The Vampire Tapestry – by Suzy McKee Charnas
The Vampire Tapestry by Suzy McKee Charnas (Simon and Schuster, 1980):
In my opinion, the most coherent and believable presentation of vampire-as-alien ever published. The first section of this five-part novel, “The Ancient Mind at Work,” published in the February, 1979, issue of Omni, presents the vampire, Dr. Edward Weyland, as a single-minded beast of prey with superior intelligence.
A South African housekeeper at the small college where Weyland works as a professor of anthropology shoots down the vampire as she would any dangerous animal. At the end of this novella he escapes, apparently mortally wounded.
The rest of the novel moves from an external view of the vampire as simply a ruthless predator to a more intimate and sympathetic view through the eyes of a teenage boy who befriends him, when imprisoned by his “rescuers,” and a middle-aged female psychologist who, faced with the task of “curing” Weyland of his vampiric “delusion,” makes the imaginative leap of realizing that he actually is the nonhuman creature he claims to be.
In the novel's final section, Charnas places the reader entirely within Weyland's point of view, Demonstrating how the chain of events begun by the nearly fatal attack has compelled Weyland to grow and change, unwillingly forced into relationships with the human beings he prefers to consider his “livestock.”
The lengthy period of deathlike sleep he uses to escape from intolerable conditions, withdrawing into suspended animation until it becomes safe to start a new lifetime amid an unsuspecting prey population, serves as his escape from the temptation of becoming too human.
He knows the long sleep will wipe out the traumatic details of his Weyland life and let him “rise restored, eyes once more as bright and unreflective as a hawk's and heart as ruthless as a leopard's” (1981 Pocket Book edition, p. 294). Animal metaphors dominate this story; Weyland is a lynx, a tiger, a raptor in deceptively human shape.
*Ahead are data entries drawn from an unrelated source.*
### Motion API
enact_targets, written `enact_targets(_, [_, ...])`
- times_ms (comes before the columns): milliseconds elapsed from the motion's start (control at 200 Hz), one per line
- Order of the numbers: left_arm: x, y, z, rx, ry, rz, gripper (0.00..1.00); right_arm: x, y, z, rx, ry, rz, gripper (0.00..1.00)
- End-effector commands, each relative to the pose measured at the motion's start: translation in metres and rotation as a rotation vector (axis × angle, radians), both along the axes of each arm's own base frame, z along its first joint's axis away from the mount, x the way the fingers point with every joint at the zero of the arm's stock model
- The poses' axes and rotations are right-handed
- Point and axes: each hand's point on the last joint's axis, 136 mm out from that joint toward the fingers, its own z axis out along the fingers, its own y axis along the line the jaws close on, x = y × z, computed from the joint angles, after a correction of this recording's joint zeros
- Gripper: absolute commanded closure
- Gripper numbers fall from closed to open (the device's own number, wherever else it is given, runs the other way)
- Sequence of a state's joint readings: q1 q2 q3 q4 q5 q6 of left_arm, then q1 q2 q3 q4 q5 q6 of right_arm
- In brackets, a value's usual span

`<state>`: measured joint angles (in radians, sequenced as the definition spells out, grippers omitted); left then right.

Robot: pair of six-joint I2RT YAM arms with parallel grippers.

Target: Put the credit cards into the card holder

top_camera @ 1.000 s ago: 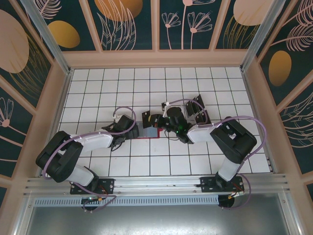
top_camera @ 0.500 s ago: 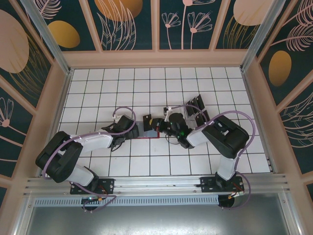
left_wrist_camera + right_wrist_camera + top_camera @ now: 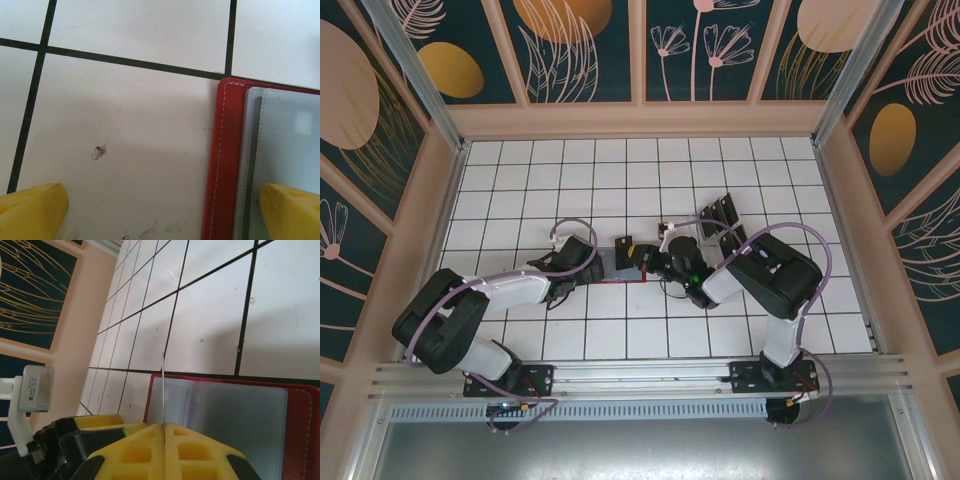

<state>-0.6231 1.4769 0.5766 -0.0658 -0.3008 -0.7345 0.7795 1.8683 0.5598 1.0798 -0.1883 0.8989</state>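
The red card holder (image 3: 616, 268) lies open on the tiles mid-table, its clear sleeves (image 3: 225, 405) facing up. My right gripper (image 3: 642, 258) (image 3: 164, 426) is shut on one dark credit card (image 3: 623, 246), seen edge-on (image 3: 163, 390) and upright over the holder's far left corner. My left gripper (image 3: 592, 263) (image 3: 160, 215) stands wide open at the holder's left edge (image 3: 227, 165). One of its yellow fingertips (image 3: 292, 210) sits over the clear sleeve and the other (image 3: 30, 215) over bare tile. More dark cards (image 3: 718, 214) stand behind the right arm.
The other cards lean in a clear rack (image 3: 730, 238) just right of the right wrist. A yellow finger of the left arm (image 3: 97, 421) and a white camera block (image 3: 35, 390) are close at the lower left of the right wrist view. Peach walls (image 3: 430, 220) ring the tiled floor.
The right gripper has carried the card left, from above the holder's right side to over its left part, and the right elbow has swung in. The left arm has held still.
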Motion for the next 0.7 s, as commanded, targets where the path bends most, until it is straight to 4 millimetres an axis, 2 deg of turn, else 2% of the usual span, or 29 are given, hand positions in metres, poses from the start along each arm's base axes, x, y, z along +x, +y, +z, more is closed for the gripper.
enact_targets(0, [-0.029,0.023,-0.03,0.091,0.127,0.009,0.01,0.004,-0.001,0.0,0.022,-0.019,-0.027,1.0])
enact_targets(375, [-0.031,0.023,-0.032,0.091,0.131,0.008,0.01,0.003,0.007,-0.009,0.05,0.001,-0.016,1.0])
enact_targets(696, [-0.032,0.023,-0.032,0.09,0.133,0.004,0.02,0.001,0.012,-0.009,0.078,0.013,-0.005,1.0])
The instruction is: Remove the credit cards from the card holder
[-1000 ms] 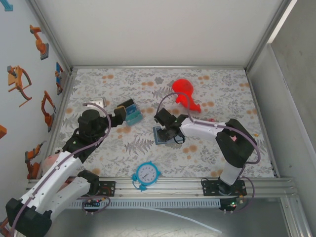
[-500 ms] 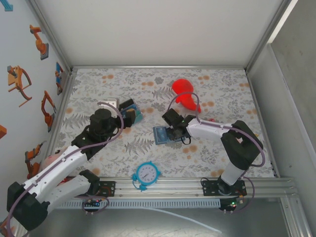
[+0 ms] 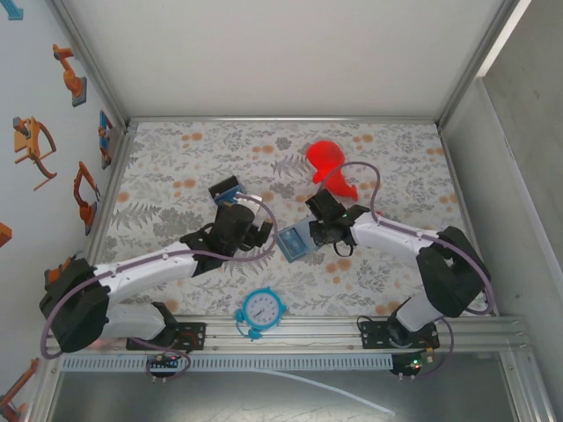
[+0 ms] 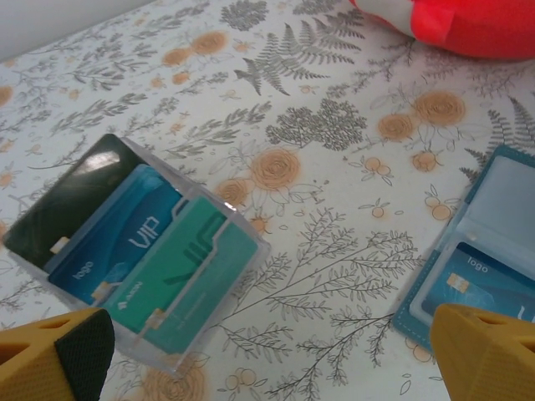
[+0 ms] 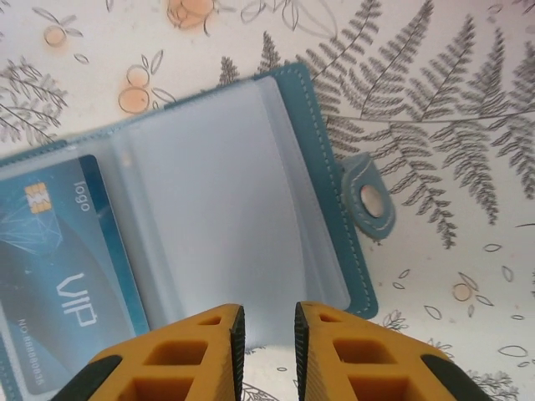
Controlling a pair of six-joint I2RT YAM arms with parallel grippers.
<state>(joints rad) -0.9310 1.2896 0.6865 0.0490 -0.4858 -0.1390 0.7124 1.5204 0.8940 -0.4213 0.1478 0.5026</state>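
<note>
A floral-print cloth (image 3: 396, 167) is spread over the table. A red plastic object (image 3: 322, 155) is seen toward the far edge, right of centre. A round blue clock (image 3: 262, 309) with a white dial is laid flat by the near edge, just beside the rail. A clear case (image 4: 138, 259) is set at a tilt on the cloth, and 3 stepped cards are shown through it: black, blue and teal. Robot-arm stickers (image 3: 69, 75) are stuck on the left wall.

The card holder (image 3: 295, 240) is lying open on the floral table (image 3: 176, 167), the right gripper (image 3: 318, 234) hovering at its right edge and the left gripper (image 3: 261, 232) just beside its left. A blue clock (image 3: 262, 309) is lying nearby.
</note>
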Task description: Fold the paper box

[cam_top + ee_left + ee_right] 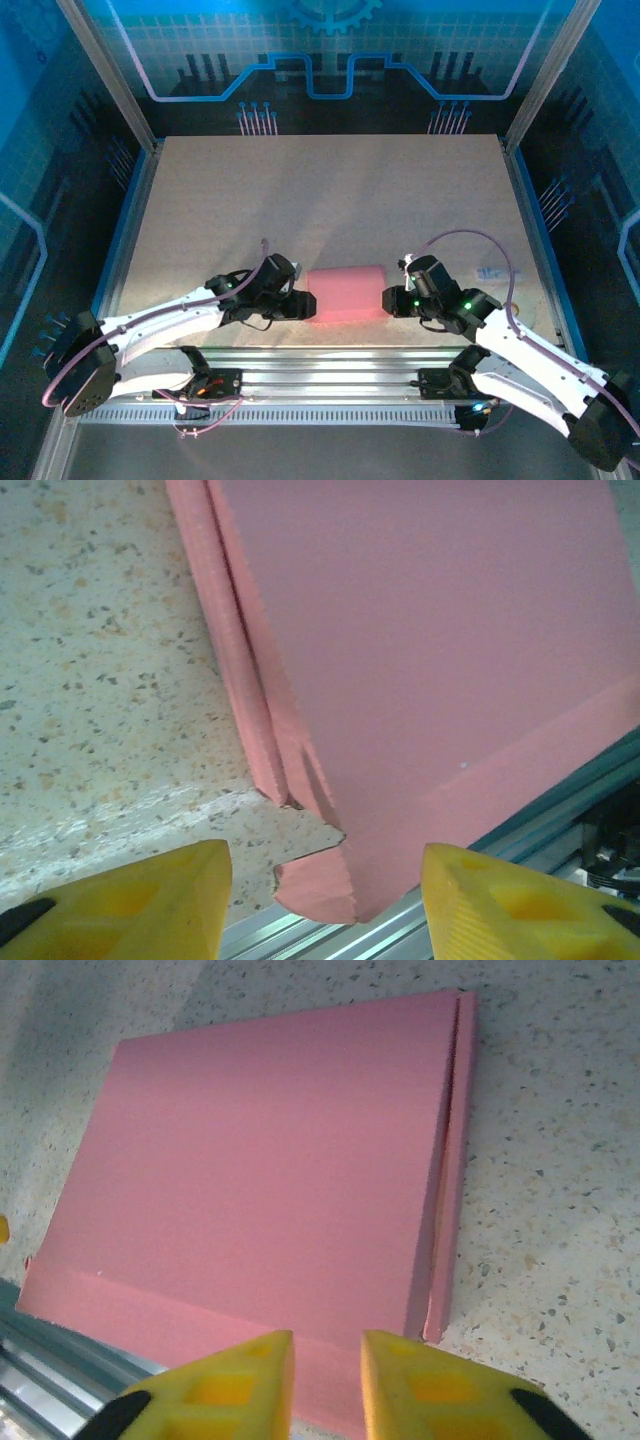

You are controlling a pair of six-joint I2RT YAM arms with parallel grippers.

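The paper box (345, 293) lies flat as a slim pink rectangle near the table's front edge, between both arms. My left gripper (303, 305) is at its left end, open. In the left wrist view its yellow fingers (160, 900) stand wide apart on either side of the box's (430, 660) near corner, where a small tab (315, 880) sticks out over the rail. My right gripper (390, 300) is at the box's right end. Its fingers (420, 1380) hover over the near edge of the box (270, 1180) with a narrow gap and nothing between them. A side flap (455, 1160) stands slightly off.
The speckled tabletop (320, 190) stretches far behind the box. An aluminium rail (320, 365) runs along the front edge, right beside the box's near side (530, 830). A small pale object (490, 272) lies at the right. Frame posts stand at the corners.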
The author draws analogies from the animal kingdom to lend credibility to Weyland's extraordinary speed, strength, endurance, sensory perception, longevity, and restricted diet. His human appearance is merely an evolutionary adaptation to enable him to mingle unnoticed with his prey. Even his sexuality is camouflage; he is unique and claims he has no need to reproduce, since with care he may live virtually forever.
Unlike the erotically alluring vampires of much contemporary fiction, he has no sexual interest in human beings and engages in intercourse for appearances' sake only. The one exception is his relationship with Floria Landauer, the psychologist who shares his secret; he treats her as an equal rather than a victim, and their interaction forms the turning point in Weyland's reluctant growth toward humanity.